PFS and PS health state utilities were obtained from a published study that measured health utilities in Chinese NSCLC patients (24). The decrease in utility caused by treatment-related grade III/IV toxicities was considered in our model (25). Therefore, the utility value for PFS state in the economic evaluation was weighted by the risk of AEs reported in the CheckMate 078 trial, and the corresponding utility decreases. The utility values used in the model are listed in .

Statistical Analysis

One-way deterministic sensitivity analyses (DSA) were conducted to determine the influence of uncertainties in individual input variables on our results. In general, model variables were tested within 95% confidence intervals quoted from the published literature or assumed to vary within ±20% of the base-case value ( ). Probabilistic sensitivity analyses (PSA) were performed by running 1,000 iterations to generate 1,000 estimates of costs and QALYs for each treatment strategy to test the robustness of our findings. For each iteration, model inputs varied simultaneously and were randomly sampled from appropriate statistical distributions ( ). The PSA results were presented by a cost-effectiveness acceptability curve (CEAC).
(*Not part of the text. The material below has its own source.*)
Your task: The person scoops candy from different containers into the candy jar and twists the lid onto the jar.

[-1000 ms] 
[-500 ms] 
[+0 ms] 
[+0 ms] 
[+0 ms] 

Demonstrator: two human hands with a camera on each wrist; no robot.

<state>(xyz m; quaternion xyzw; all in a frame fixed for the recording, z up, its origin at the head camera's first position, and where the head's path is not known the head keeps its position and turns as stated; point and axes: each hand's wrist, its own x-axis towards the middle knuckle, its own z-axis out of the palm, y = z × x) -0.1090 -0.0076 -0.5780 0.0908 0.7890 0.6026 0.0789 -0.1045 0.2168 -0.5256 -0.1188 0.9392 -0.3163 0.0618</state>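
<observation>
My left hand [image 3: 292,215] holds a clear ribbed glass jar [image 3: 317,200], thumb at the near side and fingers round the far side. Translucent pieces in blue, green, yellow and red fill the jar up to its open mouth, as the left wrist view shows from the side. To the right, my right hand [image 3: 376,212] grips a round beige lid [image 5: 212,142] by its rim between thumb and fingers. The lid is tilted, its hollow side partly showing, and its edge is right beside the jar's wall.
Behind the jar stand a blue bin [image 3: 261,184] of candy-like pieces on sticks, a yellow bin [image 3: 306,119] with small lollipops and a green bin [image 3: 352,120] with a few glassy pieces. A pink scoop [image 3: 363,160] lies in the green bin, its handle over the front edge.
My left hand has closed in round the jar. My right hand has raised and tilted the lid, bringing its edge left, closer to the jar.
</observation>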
To explore the impact of economic and health policies with Chinese characteristics on our results, we conducted the following two scenario analyses. First, China has a large population and is a rapidly developed developing country, thus the imbalance in economic development among different province-level administrative units is an objective fact. The China Statistical Yearbook 2019 showed that the per capita GDP in the Chinese mainland varied widely from CNY 33,058 (USD 4,792) in Gansu Province to CNY 164,220 (USD 23,805) in Beijing city (17). Against such economic background, we explored the probability that the PD-L1 test-based strategy (C) is cost-effective when compared with alternative treatment strategies under different WTPs (3 × per capita GDP value of each province-level administrative unit). Second, to alleviate the economic burden on cancer patients, since 2017, the price of many cancer drugs has been reduced by 30–70% through the National Healthcare Security Administration (NHSA) negotiations over cancer drugs in China. Therefore, we paid more attention to the impact of the NHSA negotiations on our results. Scenario analyses were performed based on the 30 to 70% reduction in nivolumab price.

Results

Base-Case Analysis

In the PD-L1 test base case, the model projected a mean cost of CNY334,301 (USD 48,460) and a mean survival of 1.22 QALYs per patient for the PD-L1 test-based strategy (C), and the ICERs for the PD-L1 test-based strategy (C) vs docetaxel (A) and vs nivolumab (B), were estimated to be CNY 731,089 (USD 105,978) per QALY and CNY 2165,577 (USD 313,920) per QALY, respectively. The higher total direct medical costs associated with nivolumab were mainly attributed to the higher drug acquisition costs, which were significantly impacted by the improved PFS.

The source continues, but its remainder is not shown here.